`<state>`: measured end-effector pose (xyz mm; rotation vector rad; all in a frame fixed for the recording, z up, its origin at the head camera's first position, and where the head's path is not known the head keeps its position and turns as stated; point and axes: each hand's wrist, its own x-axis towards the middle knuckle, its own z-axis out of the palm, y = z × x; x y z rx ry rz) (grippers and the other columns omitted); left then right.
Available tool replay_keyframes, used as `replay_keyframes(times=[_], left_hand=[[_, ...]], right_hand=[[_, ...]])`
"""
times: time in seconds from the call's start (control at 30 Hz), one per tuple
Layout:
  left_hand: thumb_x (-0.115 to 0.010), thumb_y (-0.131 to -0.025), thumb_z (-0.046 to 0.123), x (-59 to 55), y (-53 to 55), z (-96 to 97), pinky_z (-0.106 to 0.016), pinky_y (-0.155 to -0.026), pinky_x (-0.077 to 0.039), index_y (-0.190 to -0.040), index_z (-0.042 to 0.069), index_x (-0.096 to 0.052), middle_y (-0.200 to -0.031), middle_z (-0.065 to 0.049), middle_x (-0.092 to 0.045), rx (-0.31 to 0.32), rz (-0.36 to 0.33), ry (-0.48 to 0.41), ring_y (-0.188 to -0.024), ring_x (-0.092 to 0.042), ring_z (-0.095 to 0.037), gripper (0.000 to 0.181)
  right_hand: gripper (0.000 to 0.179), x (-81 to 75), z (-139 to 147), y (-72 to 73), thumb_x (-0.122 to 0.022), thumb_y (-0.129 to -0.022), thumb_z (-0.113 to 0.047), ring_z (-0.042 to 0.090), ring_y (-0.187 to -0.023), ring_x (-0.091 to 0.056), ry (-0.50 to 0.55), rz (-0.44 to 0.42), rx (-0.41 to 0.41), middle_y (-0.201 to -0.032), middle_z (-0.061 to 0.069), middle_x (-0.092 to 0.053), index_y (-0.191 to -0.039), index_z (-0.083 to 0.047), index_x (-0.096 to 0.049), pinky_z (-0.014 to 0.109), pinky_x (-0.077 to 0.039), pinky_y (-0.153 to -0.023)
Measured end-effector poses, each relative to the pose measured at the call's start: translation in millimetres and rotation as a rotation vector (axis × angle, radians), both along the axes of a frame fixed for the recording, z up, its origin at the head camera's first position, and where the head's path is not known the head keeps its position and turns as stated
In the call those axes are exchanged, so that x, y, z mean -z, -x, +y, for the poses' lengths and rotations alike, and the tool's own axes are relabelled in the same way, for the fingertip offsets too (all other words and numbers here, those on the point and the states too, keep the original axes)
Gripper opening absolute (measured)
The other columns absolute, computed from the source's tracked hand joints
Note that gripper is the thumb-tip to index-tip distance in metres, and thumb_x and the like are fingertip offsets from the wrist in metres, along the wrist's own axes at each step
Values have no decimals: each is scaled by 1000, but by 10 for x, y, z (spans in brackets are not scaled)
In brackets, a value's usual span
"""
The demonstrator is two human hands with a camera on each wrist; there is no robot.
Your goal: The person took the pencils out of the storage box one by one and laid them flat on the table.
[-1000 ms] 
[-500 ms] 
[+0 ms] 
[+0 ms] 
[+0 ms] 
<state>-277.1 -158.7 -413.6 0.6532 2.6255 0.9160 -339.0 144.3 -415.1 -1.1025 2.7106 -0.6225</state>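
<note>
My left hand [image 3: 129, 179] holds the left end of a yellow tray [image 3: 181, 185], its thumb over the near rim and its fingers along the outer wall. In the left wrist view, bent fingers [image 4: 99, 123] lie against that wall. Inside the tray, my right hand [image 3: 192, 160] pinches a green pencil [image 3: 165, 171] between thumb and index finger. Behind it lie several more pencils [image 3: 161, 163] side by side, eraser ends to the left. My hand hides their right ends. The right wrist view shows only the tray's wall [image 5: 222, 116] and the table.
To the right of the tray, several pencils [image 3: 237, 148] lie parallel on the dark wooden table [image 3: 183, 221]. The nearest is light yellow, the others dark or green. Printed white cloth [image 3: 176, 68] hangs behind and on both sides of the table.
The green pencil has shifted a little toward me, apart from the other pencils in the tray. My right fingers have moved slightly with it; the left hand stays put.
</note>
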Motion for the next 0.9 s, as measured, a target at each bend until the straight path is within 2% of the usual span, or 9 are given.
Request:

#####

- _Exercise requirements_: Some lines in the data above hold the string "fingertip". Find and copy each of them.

- _Written reply_:
In the call those axes are exchanged, so that x, y, z mean -z, -x, +y, for the poses' lengths and rotations alike, and the tool's own axes are relabelled in the same way, for the fingertip offsets too (all other words and numbers here, those on the point and the states too, keep the original axes)
Note that gripper is the thumb-tip to index-tip distance in metres, and thumb_x and the like are fingertip offsets from the wrist in metres, along the wrist's own axes at each step

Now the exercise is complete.